**What you are asked to do:** When you restate the data, keep every word as it is and drop the images.

----

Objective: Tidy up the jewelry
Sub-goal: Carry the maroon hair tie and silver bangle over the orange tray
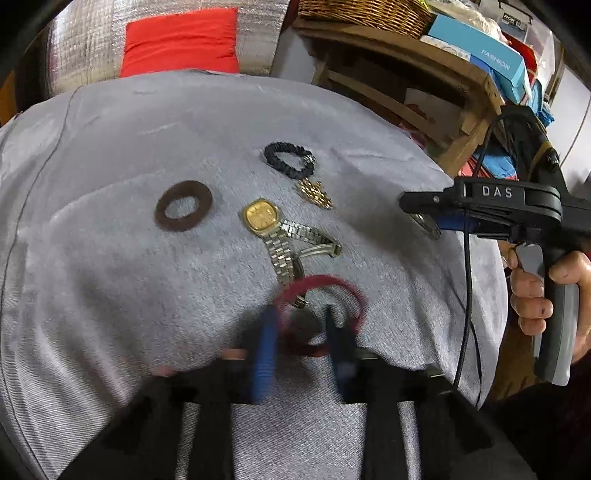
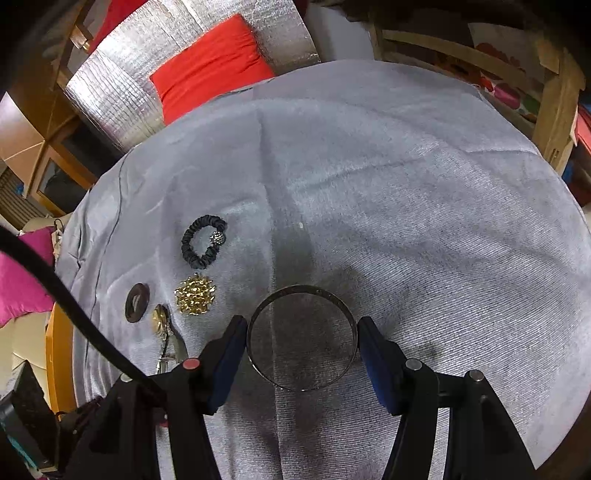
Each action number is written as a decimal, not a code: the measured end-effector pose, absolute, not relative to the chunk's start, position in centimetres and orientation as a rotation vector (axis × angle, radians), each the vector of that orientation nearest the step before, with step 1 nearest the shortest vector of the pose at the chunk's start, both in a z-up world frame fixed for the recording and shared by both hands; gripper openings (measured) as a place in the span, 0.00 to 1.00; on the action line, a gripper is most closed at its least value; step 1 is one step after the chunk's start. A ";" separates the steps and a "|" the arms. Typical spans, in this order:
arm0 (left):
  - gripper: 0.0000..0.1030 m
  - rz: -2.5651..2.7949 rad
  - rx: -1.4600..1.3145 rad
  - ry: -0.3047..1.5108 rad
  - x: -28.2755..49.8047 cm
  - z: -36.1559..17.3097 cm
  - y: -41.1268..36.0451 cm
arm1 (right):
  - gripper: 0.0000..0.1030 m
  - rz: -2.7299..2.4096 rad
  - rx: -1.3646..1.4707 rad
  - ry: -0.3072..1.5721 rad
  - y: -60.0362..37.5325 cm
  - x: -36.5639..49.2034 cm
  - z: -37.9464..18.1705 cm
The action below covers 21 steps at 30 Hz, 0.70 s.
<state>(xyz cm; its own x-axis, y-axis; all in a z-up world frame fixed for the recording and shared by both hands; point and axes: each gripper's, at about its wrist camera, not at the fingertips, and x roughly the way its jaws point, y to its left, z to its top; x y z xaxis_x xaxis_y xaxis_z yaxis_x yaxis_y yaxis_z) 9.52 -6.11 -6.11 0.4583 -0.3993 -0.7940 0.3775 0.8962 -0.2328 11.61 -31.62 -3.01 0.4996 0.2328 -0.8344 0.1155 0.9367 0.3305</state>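
Right gripper (image 2: 302,332), seen along its two blue-padded fingers. The jaws are set at a middling width and are closed on a thin metal bangle (image 2: 295,288), whose opposite sides are pressed by the pads. The bangle is held clear of the grey cloth (image 2: 406,184), on which its shadow is cast. In the left wrist view the same tool is seen from the side, gripped by a hand (image 1: 535,295).

Left gripper (image 1: 301,332): the fingers are blurred and the jaws are drawn close together. A red bangle (image 1: 317,280) is seen at the fingertips, with its near rim among them; whether it is gripped cannot be told.

Just beyond the red bangle a gold-faced watch (image 1: 262,216) is laid on the cloth, its metal strap reaching under the bangle's far rim. Left of the watch a brown ring (image 1: 183,205) is laid flat. Beyond the watch a gold brooch (image 2: 195,294) is placed, and just past it a black scrunchie (image 2: 201,240).

Behind the cloth a red cushion (image 1: 181,42) is seen, and to the right a wicker basket (image 1: 365,13).
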 end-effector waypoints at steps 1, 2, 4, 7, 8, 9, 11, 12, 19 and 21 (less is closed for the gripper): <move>0.08 -0.472 -0.017 0.986 9.5 -6.2 -6.2 | 0.62 0.074 0.365 1.050 -31.5 11.8 -2.9; 0.06 -0.465 -0.012 0.981 9.4 -6.2 -6.1 | 0.62 0.075 0.365 1.046 -31.4 11.9 -2.9; 0.06 -0.464 -0.023 0.973 9.3 -5.9 -5.8 | 0.62 0.086 0.370 1.039 -31.3 11.8 -2.8; 0.05 -0.463 -0.055 0.940 9.0 -5.0 -4.8 | 0.62 0.101 0.368 1.025 -30.6 11.9 -2.6; 0.05 -0.458 -0.065 0.926 8.9 -4.7 -4.4 | 0.62 0.108 0.369 1.021 -30.5 11.9 -2.5; 0.05 -0.447 -0.077 0.913 8.8 -4.2 -3.9 | 0.62 0.118 0.371 1.012 -30.2 11.9 -2.4; 0.05 -0.421 -0.095 0.891 8.5 -3.5 -3.0 | 0.62 0.145 0.374 0.990 -29.7 11.9 -2.0; 0.05 -0.400 -0.100 0.877 8.4 -3.0 -2.4 | 0.62 0.160 0.374 0.980 -29.3 11.9 -1.9; 0.05 -0.265 -0.141 0.763 5.4 0.7 2.6 | 0.62 0.295 0.353 0.909 -24.4 11.3 -0.3; 0.05 -0.226 -0.169 0.711 4.2 2.1 4.5 | 0.62 0.331 0.337 0.888 -22.6 10.9 0.0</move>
<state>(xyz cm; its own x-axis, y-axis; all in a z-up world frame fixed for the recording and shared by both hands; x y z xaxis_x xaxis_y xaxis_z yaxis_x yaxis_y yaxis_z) 4.23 4.48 2.08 0.7350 -0.2623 -0.6253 0.1477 0.9619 -0.2299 10.94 -22.57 0.04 0.5876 0.4154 -0.6944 -0.1403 0.8975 0.4182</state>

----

**Task output:**
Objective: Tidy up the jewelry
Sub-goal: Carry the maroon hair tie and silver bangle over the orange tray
Each action number is written as a decimal, not a code: the measured end-effector pose, absolute, not relative to the chunk's start, position in centimetres and orientation as a rotation vector (axis × angle, radians), each the vector of that orientation nearest the step before, with step 1 nearest the shortest vector of the pose at the chunk's start, both in a z-up world frame fixed for the recording and shared by both hands; gripper openings (measured) as a place in the span, 0.00 to 1.00; on the action line, a gripper is most closed at its least value; step 1 is one step after the chunk's start. A ";" separates the steps and a "|" the arms. Typical spans, in this order:
arm0 (left):
  - gripper: 0.0000..0.1030 m
  - rz: -2.5651..2.7949 rad
  - rx: -1.4600..1.3145 rad
  - ry: -0.3047..1.5108 rad
  - x: -28.2755..49.8047 cm
  - z: -36.1559..17.3097 cm
  - y: -41.1268..36.0451 cm
arm1 (right):
  - gripper: 0.0000..0.1030 m
  - rz: -2.7299..2.4096 rad
  - rx: -1.3646..1.4707 rad
  - ry: -0.3072..1.5721 rad
  - y: -60.0362..37.5325 cm
  - x: -36.5639..49.2034 cm
  - z: -37.9464..18.1705 cm
The action below covers 21 steps at 30 Hz, 0.70 s.
<state>(xyz cm; its own x-axis, y-axis; all in a z-up world frame fixed for the recording and shared by both hands; point and axes: each gripper's, at about its wrist camera, not at the fingertips, and x roughly the way its jaws point, y to its left, z to its top; x y z xaxis_x xaxis_y xaxis_z yaxis_x yaxis_y yaxis_z) 9.52 -6.11 -6.11 0.4583 -0.3993 -0.7940 0.3775 0.8962 -0.2328 11.61 -31.62 -3.01 0.4996 0.2328 -0.8344 0.1155 0.9367 0.3305</state>
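Right gripper (image 2: 302,332), seen along its two blue-padded fingers. The jaws are set at a middling width and are closed on a thin metal bangle (image 2: 295,288), whose opposite sides are pressed by the pads. The bangle is held clear of the grey cloth (image 2: 406,184), on which its shadow is cast. In the left wrist view the same tool is seen from the side, gripped by a hand (image 1: 535,295).

Left gripper (image 1: 301,332): the fingers are blurred and the jaws are drawn close together. A red bangle (image 1: 317,280) is seen at the fingertips, with its near rim among them; whether it is gripped cannot be told.

Just beyond the red bangle a gold-faced watch (image 1: 262,216) is laid on the cloth, its metal strap reaching under the bangle's far rim. Left of the watch a brown ring (image 1: 183,205) is laid flat. Beyond the watch a gold brooch (image 2: 195,294) is placed, and just past it a black scrunchie (image 2: 201,240).

Behind the cloth a red cushion (image 1: 181,42) is seen, and to the right a wicker basket (image 1: 365,13).
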 end-effector waypoints at steps 1, 2, 4, 7, 8, 9, 11, 12, 19 and 21 (less is closed for the gripper): <move>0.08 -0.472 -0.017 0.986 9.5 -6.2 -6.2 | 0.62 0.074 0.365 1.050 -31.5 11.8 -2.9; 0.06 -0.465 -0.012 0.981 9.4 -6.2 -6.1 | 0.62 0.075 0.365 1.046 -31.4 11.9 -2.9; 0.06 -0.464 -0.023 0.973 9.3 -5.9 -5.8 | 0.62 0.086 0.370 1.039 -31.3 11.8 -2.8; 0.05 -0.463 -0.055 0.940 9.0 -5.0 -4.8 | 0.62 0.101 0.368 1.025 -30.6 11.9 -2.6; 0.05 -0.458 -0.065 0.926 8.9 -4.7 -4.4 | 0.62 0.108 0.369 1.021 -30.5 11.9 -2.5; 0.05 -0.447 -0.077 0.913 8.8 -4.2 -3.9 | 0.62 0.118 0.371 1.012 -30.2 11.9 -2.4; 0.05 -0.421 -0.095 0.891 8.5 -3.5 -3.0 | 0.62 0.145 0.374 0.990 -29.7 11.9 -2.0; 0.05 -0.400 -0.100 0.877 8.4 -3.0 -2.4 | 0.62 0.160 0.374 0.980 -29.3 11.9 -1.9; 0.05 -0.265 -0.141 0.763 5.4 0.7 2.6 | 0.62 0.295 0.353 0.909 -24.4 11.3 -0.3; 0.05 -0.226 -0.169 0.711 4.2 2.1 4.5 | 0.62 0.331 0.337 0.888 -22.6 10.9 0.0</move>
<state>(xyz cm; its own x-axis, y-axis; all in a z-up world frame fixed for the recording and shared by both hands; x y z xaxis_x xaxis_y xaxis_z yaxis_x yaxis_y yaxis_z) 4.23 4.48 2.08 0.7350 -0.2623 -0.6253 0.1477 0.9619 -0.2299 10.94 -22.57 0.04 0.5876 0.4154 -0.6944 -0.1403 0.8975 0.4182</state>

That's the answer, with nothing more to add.